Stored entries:
* * * * * * * * *

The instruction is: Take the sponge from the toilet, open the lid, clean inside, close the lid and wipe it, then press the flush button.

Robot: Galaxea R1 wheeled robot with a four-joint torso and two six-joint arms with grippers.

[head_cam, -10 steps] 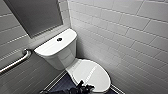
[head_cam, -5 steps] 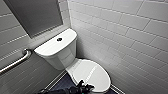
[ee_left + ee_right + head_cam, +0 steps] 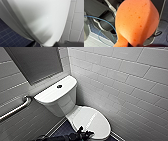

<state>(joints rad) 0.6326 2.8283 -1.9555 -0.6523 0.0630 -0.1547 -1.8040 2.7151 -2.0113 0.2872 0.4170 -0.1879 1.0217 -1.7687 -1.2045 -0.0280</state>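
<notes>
The white toilet (image 3: 62, 105) stands in a tiled corner with its lid (image 3: 93, 120) down. The dark round flush button (image 3: 59, 86) sits in the middle of the tank top. My left gripper (image 3: 83, 133) hangs open at the lid's near front edge, just above it. From the left wrist the lid (image 3: 41, 18) is a glossy white curve close by. The orange-red sponge (image 3: 136, 22) looms large in the right wrist view, pinched at its narrow waist by my right gripper (image 3: 133, 45), which is shut on it.
A metal grab bar (image 3: 15, 109) runs along the left wall, under a grey panel (image 3: 35, 62). White tiled wall (image 3: 125, 84) closes in on the right. Dark blue floor tiles (image 3: 62, 129) lie beside the bowl. A blue cable (image 3: 102, 18) loops over my base.
</notes>
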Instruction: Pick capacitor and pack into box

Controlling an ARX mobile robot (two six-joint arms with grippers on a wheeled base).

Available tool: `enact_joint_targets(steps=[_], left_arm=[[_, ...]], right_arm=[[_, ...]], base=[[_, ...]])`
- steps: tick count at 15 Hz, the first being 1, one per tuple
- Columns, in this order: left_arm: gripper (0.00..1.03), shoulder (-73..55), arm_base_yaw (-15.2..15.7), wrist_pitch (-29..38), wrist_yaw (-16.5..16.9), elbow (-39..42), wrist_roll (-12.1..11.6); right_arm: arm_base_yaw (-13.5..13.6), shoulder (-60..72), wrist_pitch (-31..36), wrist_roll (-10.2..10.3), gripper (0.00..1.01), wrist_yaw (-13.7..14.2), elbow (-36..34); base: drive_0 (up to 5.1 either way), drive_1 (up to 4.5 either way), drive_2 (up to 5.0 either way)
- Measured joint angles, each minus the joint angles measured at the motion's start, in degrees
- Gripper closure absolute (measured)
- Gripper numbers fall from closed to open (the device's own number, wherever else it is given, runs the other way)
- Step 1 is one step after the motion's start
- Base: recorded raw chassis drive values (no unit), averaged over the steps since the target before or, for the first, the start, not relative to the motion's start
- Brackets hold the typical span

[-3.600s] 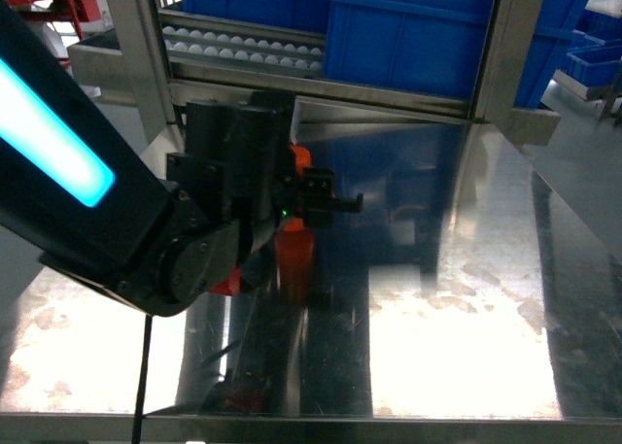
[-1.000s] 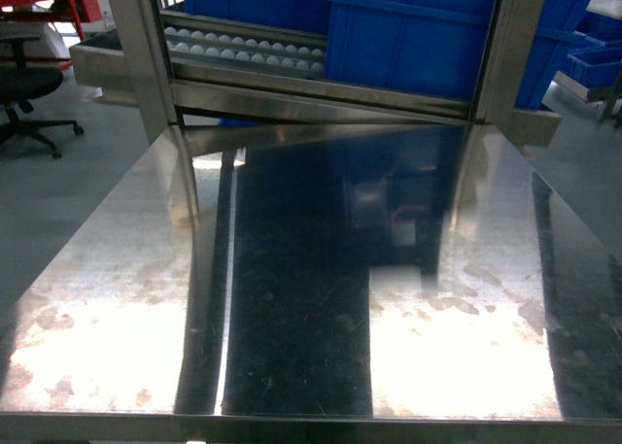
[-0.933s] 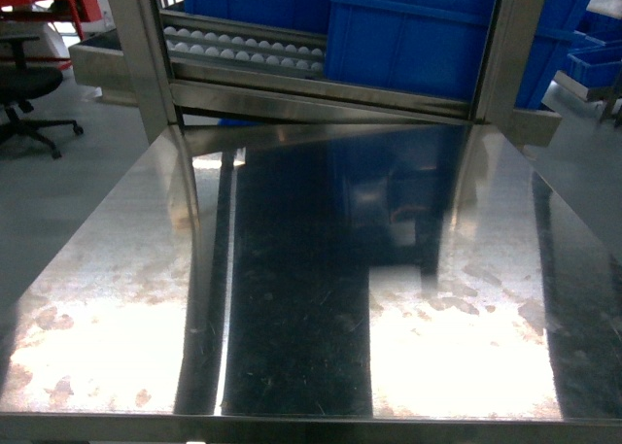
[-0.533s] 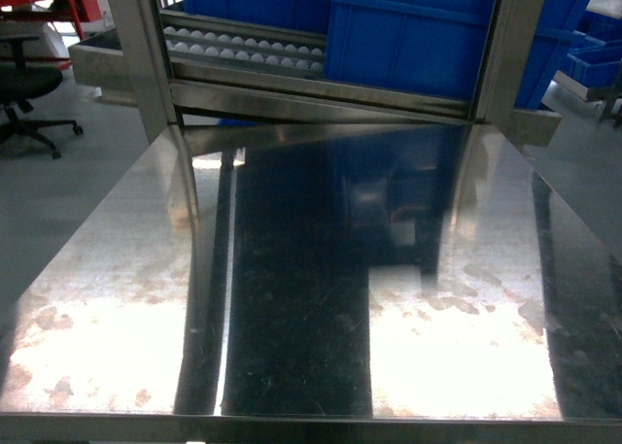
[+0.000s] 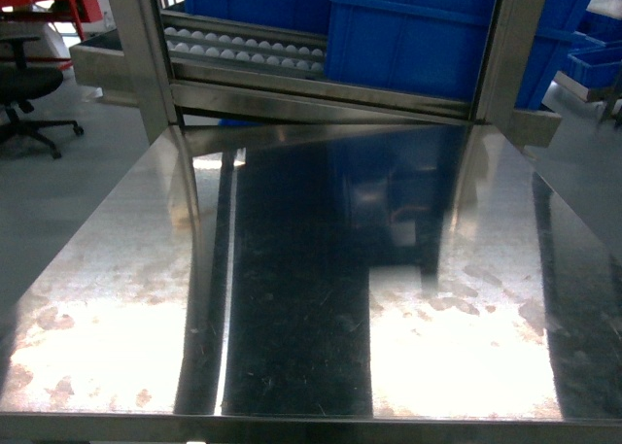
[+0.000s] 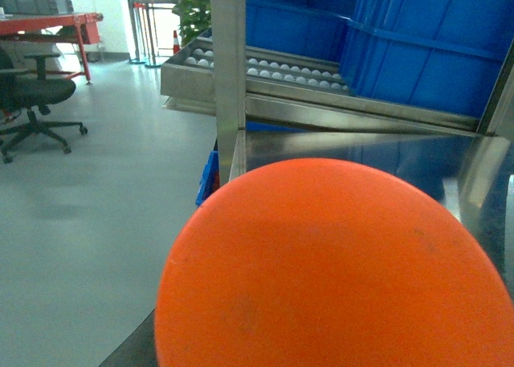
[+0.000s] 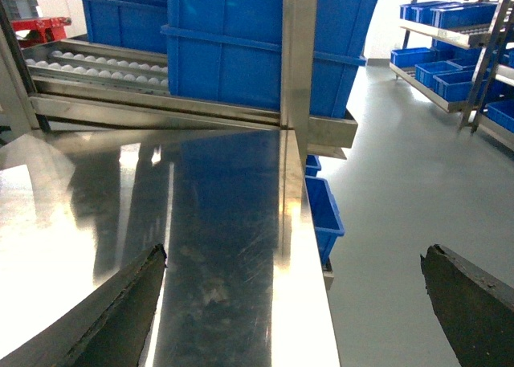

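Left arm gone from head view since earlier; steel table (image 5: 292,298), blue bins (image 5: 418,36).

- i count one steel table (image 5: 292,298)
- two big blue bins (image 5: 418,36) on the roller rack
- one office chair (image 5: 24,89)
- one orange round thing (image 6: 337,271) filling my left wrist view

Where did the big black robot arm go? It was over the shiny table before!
The left arm pulled back out of the head view, taking the orange thing along. That orange object now fills the left wrist camera. The steel table and blue bins stayed put.
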State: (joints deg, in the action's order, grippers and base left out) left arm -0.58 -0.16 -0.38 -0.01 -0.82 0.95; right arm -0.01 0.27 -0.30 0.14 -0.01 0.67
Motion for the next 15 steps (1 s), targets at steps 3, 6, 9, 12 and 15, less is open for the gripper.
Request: enact_joint_targets(steps=[3,6,9,12,15], left_arm=[[0.59,0.00,0.00,0.00,0.00,0.00,0.00],[0.59,0.00,0.00,0.00,0.00,0.00,0.00],[0.59,0.00,0.00,0.00,0.00,0.00,0.00],[0.59,0.00,0.00,0.09,0.00,0.02,0.00],[0.59,0.00,0.00,0.13,0.02,0.00,0.00]], right_arm=[[0.00,0.00,0.00,0.00,0.03,0.00,0.00],[0.00,0.00,0.00,0.00,0.03,0.00,0.00],[0.00,0.00,0.00,0.00,0.03,0.00,0.00],[0.00,0.00,0.09,0.00,0.03,0.02,0.00],[0.00,0.00,0.07,0.00,0.03,0.02,0.00]], base=[[0.0,0.00,0.0],[0.0,0.00,0.0],[0.0,0.00,0.0],[0.0,0.00,0.0],[0.0,0.00,0.0]])
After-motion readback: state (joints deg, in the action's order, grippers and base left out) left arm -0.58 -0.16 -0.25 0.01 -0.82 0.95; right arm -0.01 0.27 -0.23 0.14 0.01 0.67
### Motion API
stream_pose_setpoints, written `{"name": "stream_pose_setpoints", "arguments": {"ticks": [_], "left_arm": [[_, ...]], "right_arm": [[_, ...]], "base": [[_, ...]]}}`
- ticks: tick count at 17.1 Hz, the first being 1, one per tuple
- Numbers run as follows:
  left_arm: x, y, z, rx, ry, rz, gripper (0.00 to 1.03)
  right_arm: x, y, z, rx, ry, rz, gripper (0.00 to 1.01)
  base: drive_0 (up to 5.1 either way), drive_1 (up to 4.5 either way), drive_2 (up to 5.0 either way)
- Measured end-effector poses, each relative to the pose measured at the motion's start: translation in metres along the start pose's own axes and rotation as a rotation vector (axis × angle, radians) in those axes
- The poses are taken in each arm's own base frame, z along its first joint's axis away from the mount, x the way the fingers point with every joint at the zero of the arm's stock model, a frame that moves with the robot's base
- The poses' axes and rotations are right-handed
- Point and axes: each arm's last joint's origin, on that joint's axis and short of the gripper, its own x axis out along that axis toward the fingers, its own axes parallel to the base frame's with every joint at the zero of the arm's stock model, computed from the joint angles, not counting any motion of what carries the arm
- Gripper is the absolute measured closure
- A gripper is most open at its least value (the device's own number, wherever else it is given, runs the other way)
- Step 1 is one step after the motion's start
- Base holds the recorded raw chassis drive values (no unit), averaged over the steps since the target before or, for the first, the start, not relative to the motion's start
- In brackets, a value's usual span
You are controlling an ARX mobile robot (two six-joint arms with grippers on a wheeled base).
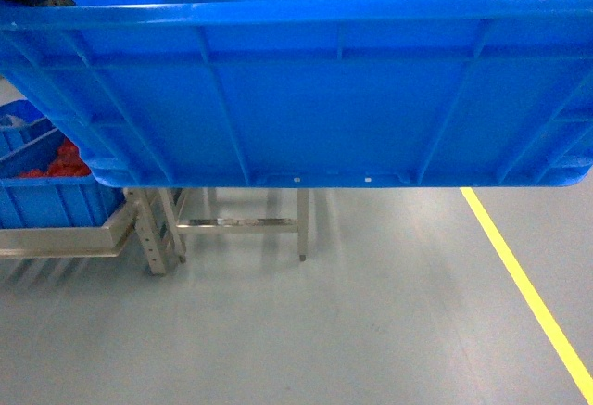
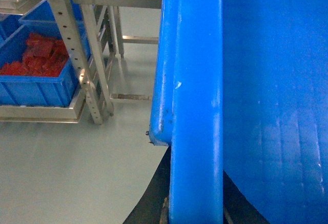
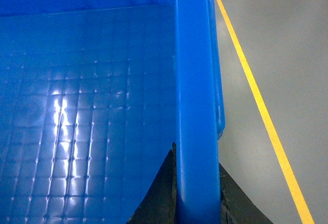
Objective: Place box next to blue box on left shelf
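The box (image 1: pixel 306 99), a large bright-blue ribbed crate, hangs off the floor and fills the upper half of the head view. My left gripper (image 2: pixel 196 188) is shut on its left rim, a black finger on each side of the wall. On the opposite rim (image 3: pixel 197 106) my right gripper (image 3: pixel 197 175) is shut the same way. The crate's gridded floor (image 3: pixel 92 106) is bare. The left shelf (image 1: pixel 65 238), a silvery steel frame, stands low at the left edge and carries the blue box (image 1: pixel 46 196) with red parts (image 1: pixel 60 159) in it.
A steel stand (image 1: pixel 241 224) with thin legs and a crossbar is behind the held crate, beside the shelf's perforated upright (image 2: pixel 72 34). A yellow floor line (image 1: pixel 528 284) runs diagonally on the right. Grey floor lies below.
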Motion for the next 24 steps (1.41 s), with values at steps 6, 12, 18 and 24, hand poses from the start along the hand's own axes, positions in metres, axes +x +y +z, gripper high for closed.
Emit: {"name": "stream_pose_setpoints", "arguments": {"ticks": [6, 12, 18, 24], "left_arm": [[0.0000, 0.0000, -0.0001, 0.001, 0.001, 0.001, 0.96], [0.0000, 0.0001, -0.0003, 0.001, 0.002, 0.001, 0.96], [0.0000, 0.0001, -0.0003, 0.001, 0.003, 0.001, 0.96], [0.0000, 0.0000, -0.0001, 0.001, 0.001, 0.001, 0.96]], "right_arm": [[0.0001, 0.0000, -0.0002, 0.001, 0.002, 0.000, 0.92], [0.0002, 0.0000, -0.0003, 0.001, 0.002, 0.000, 0.92], [0.0002, 0.0000, -0.0001, 0.000, 0.000, 0.000, 0.92], [0.0002, 0.0000, -0.0002, 0.001, 0.002, 0.000, 0.92]], "base": [[-4.9, 2.51, 2.5], [-4.9, 2.43, 2.4], [-4.9, 2.43, 2.4], [-4.9, 2.48, 2.5]]}}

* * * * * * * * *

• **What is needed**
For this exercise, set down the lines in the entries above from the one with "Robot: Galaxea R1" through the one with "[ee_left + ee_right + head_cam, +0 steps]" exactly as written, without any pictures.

• **The completed task**
Robot: Galaxea R1 wheeled robot with a four-joint torso and two six-joint arms with grippers.

[head_cam, -10 steps] 
[head_cam, -5 steps] 
[ee_left + ee_right + head_cam, +0 steps] 

The response to the exercise is now finished.